Wednesday, March 20, 2013

Alimony Reform-Who's Fooling Who?


      Well, for those of you who think you can’t change the law with enough moxie and pressure, think again.  In this instance, it is alimony reform, promoted by a “grassroots” group known as Florida Alimony Reform.  Actually, it seems quite clear that this group consists primarily of men(though supported by an increasing throng of women) who  are bitter with their personal divorce horror story, and have made it their personal mission not only to “right these wrongs” for those who will have future ex-spouses, but now, more heinously, have convinced the legislature to let them change the deals they bargained for in their own divorce settlements (And, by the way, according to Marlene Brown, author of The Divorce Process, only about five percent of divorce cases go to trial….where a Judge made the ultimate decision, rather than the parties reaching a self-directed settlement.  Having practiced law for nearly 29 years in Florida, I agree with this statistic-simply most cases settle) Go ahead, check out their website.  It is full of half truths, facts interlaced with fictions, and, dare I say if I didn’t know better, sounds like it was engineered by, sorry, some of the less that scrupulous lawyers I know. I initially planned to sum up the proposed changes to alimony in Florida under Senate Bill 718 and House Bill 431 that, it seems, is revised daily.  Instead, I thought it more important to dispel some of the myths, dare I say complete misrepresentations that this group and their followers have spread throughout the state.
     By way of example, John Fromularo, the Northwest Florida representative of Florida Alimony Reform, in addressing the Crestview Area Chamber of Commerce Government Issues Committee last month, was quoted as saying:

                -People pay permanent alimony on 4, 6, and 10 year marriages.
                Fact: For a judge to award permanent alimony in a 4, 6, or 10 year marriage, under the current law (or any prior laws since I started practicing in 1984) requires extenuating circumstances.  For example, after five years of marriage, a divorcing spouse suffers a debilitating accident or illness where there is no reasonable possibility of that person EVER becoming self supporting.  Oh, and by the way, if some miracle occurred and the person becomes self-supporting in the future, the “permanent alimony” could be modified.

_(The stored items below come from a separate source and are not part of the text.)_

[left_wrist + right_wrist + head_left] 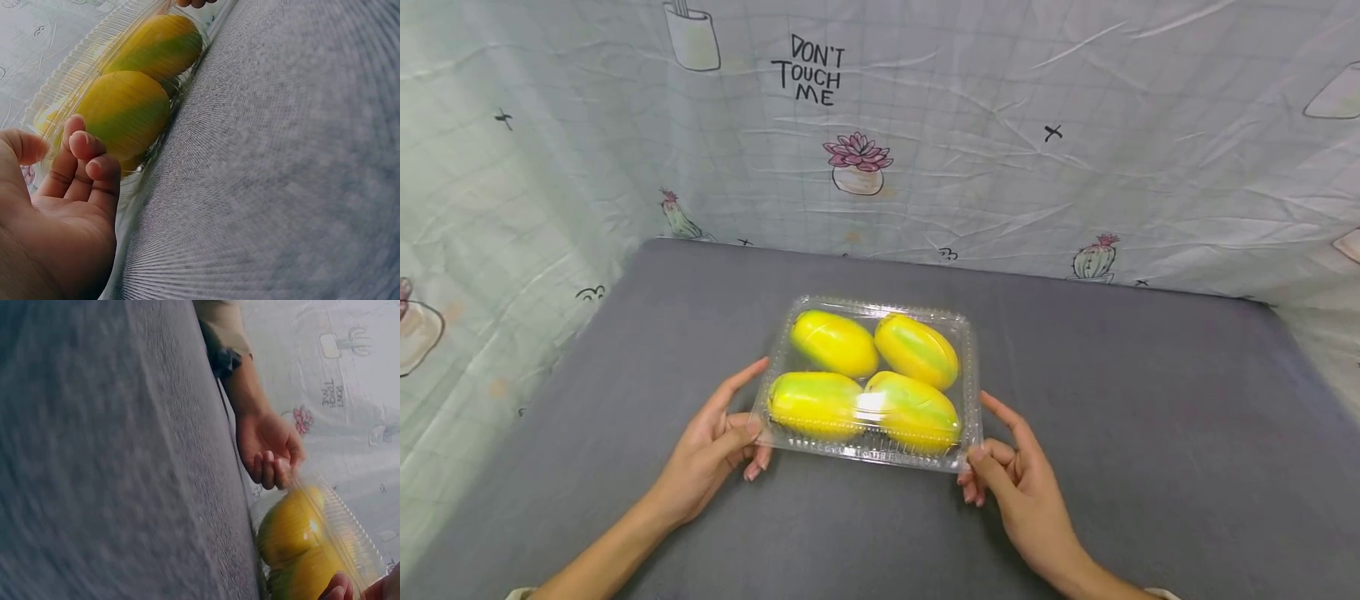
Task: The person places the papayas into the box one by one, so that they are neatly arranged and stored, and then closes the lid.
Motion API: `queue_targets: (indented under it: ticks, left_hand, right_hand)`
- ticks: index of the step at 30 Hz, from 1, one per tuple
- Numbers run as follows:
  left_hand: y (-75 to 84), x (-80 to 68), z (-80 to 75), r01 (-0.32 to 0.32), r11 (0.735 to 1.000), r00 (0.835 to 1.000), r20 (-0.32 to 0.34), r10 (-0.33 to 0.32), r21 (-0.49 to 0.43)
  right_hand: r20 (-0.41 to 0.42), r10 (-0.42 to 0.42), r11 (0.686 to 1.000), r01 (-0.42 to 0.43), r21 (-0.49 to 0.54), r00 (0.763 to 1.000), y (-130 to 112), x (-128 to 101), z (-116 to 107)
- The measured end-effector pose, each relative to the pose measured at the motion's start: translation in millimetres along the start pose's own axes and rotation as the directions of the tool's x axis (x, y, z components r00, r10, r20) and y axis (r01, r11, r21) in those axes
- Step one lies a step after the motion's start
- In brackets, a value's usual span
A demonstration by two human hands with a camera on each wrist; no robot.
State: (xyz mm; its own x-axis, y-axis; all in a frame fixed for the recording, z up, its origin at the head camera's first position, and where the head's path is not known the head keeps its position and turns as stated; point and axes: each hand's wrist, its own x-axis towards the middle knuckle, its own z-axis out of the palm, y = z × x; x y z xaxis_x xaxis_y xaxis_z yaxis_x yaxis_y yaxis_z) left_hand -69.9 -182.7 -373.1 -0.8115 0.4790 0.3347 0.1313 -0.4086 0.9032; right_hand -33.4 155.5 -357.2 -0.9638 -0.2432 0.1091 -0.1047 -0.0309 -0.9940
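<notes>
A clear plastic clamshell box with its lid down sits in the middle of the head view. Inside lie several yellow mangoes with green streaks, in two rows. At the box's near left corner my left hand pinches the rim, thumb on top and index finger stretched along the side. My right hand pinches the near right corner in much the same way. In the left wrist view, curled fingertips show beside the front wall of the box. The right wrist view shows the box low, partly cut off.
A dark grey cloth-covered table lies under the box and both hands. Behind it and along the sides hangs a pale curtain printed with potted cacti and lettering.
</notes>
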Motion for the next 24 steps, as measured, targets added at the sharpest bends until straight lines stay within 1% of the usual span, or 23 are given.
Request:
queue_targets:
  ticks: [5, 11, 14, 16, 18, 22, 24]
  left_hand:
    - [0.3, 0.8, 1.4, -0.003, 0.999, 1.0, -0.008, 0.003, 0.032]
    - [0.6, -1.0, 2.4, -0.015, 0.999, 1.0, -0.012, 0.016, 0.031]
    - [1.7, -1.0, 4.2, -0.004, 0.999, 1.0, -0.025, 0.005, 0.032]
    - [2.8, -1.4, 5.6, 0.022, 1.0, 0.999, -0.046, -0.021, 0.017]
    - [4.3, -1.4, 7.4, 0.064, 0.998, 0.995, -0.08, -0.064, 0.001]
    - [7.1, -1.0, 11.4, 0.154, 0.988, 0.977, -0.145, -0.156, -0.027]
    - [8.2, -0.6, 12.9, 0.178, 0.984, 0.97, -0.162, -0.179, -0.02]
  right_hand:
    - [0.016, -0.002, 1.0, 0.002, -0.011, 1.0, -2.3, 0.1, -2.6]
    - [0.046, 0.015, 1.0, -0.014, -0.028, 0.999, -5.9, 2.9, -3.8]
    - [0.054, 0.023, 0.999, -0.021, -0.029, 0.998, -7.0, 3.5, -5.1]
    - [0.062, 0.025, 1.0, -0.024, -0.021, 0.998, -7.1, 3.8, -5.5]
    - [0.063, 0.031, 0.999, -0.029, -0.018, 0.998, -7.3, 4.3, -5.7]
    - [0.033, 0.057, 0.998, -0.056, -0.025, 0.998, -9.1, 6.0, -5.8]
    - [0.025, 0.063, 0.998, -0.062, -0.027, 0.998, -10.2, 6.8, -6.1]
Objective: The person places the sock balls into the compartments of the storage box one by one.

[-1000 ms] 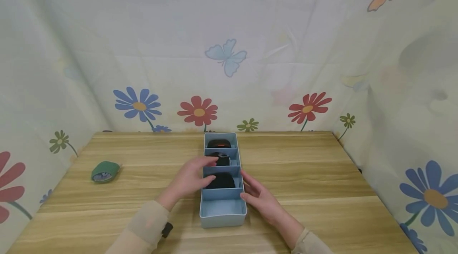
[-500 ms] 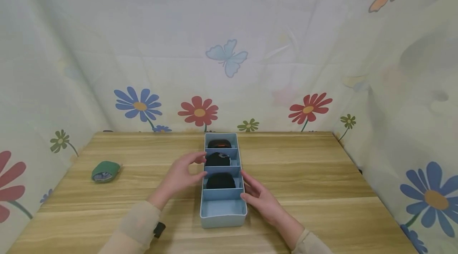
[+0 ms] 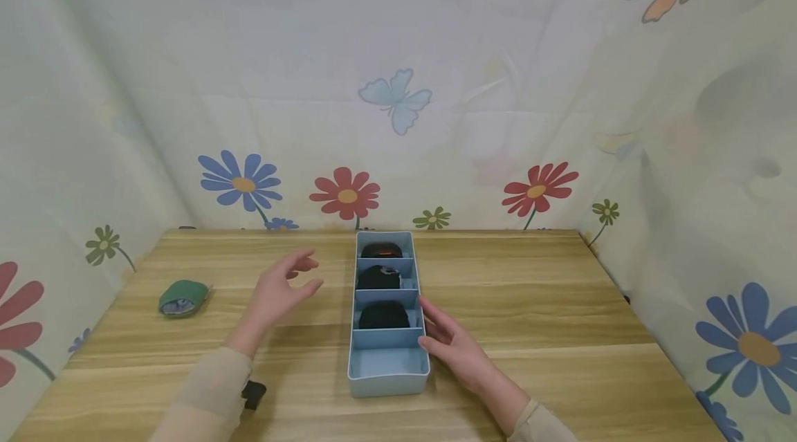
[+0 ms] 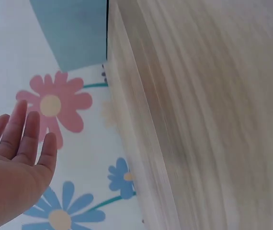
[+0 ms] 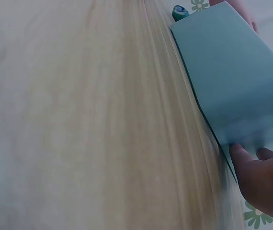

                - Permanent alimony may dissuade divorced people from remarrying because they want to avoid paying alimony if their next marriage fails.
              Fact: HUH???  This is the kind of reasoning that just makes me scratch my head and be thankful my children were more logical in kindergarten. In reality, people are more likely to be dissuaded from marrying again because their marriage was so horrible.  Okay, and if they just happen to be the marrying type...easy to cure the threat of further alimony (which they could have done before round one as well). Can you say “prenuptial agreement?”

-  People paying permanent alimony generally must carry alimony insurance to ensure payments continue if they die before their former spouse.
                Fact:  Alimony Insurance???  Never heard of it.  Check with your insurance agent, because this is obviously an untapped market.  Perhaps Mr. Fromularo meant an alimony paying ex spouse  must get life insurance naming the recipient ex spouse as the beneficiary.  Current case law says that, except in rare instances, a court cannot force a divorcing spouse to carry life insurance to guarantee the alimony obligation.  Did you know that once a person is married more than 10 years, even after divorce, when the paying ex spouse dies, if that ex spouse’s social security was more than the recipient, they can start collecting the amount the ex spouse was receiving.  Thank you Federal Government.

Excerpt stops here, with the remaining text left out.